How does `criterion::Criterion` provide statistically robust benchmarking compared to simple timing measurements?

Simple timing measurements are prone to noise, outliers, and misleading results. Criterion provides statistical analysis that accounts for these issues, giving you confidence that your benchmarks reflect actual performance rather than measurement artifacts.

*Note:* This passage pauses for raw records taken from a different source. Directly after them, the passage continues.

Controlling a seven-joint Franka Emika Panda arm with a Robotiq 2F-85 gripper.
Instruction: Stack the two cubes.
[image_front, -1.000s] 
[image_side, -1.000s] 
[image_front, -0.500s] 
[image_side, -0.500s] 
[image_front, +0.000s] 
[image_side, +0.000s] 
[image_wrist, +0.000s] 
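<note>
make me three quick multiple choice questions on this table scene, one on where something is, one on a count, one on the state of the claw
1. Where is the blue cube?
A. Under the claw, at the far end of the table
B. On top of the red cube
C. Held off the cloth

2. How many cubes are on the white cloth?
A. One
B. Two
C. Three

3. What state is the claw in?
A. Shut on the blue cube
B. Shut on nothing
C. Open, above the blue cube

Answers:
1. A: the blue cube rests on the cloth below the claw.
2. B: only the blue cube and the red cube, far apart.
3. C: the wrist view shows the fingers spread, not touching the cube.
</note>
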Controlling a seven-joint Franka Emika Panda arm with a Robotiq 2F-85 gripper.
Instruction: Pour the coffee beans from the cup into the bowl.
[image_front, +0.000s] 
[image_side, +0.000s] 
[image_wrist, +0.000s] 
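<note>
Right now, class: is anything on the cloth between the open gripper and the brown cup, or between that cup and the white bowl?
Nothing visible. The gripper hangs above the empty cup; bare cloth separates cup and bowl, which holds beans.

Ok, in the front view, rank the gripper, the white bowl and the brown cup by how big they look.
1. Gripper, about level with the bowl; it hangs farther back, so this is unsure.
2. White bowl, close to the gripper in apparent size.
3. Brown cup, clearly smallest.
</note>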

The Problem with Simple Timing

A naive benchmark measures execution time once or a few times:

use std::time::Instant;
 
fn naive_benchmark() {
    let start = Instant::now();
    
    for _ in 0..1000 {
        let _ = expensive_operation();
    }
    
    let elapsed = start.elapsed();
    println!("Time: {:?}", elapsed);
}
 
fn expensive_operation() -> i32 {
    (0..1000).sum()
}

This approach has several problems:

Single measurements capture random system state
No indication of measurement variance
Warm-up effects are ignored
Outliers skew results invisibly

Criterion's Statistical Approach

Criterion runs many iterations, analyzes the distribution, and reports confidence intervals:

use criterion::{black_box, criterion_group, criterion_main, Criterion};
 
fn criterion_benchmark(c: &mut Criterion) {
    c.bench_function("expensive_operation", |b| {
        b.iter(|| expensive_operation(black_box(1000)))
    });
}
 
fn expensive_operation(n: i32) -> i32 {
    (0..n).sum()
}
 
criterion_group!(benches, criterion_benchmark);
criterion_main!(benches);

The output includes statistical analysis rather than a single number.

Warm-up Phase

Criterion runs a warm-up phase to let caches fill and the CPU stabilize:

use criterion::Criterion;
 
fn demonstrates_warmup() {
    let mut c = Criterion::default();
    
    // Criterion automatically:
    // 1. Runs the benchmark briefly to estimate speed
    // 2. Runs a warm-up period (default: 1 second)
    // 3. Then begins actual measurement
    
    // Warm-up ensures:
    // - CPU caches are hot
    // - Branch predictors are trained
    // - JIT compilation (if applicable) is complete
    // - CPU frequency has stabilized
}

Without warm-up, early iterations run slower due to cold caches and untrained branch predictors.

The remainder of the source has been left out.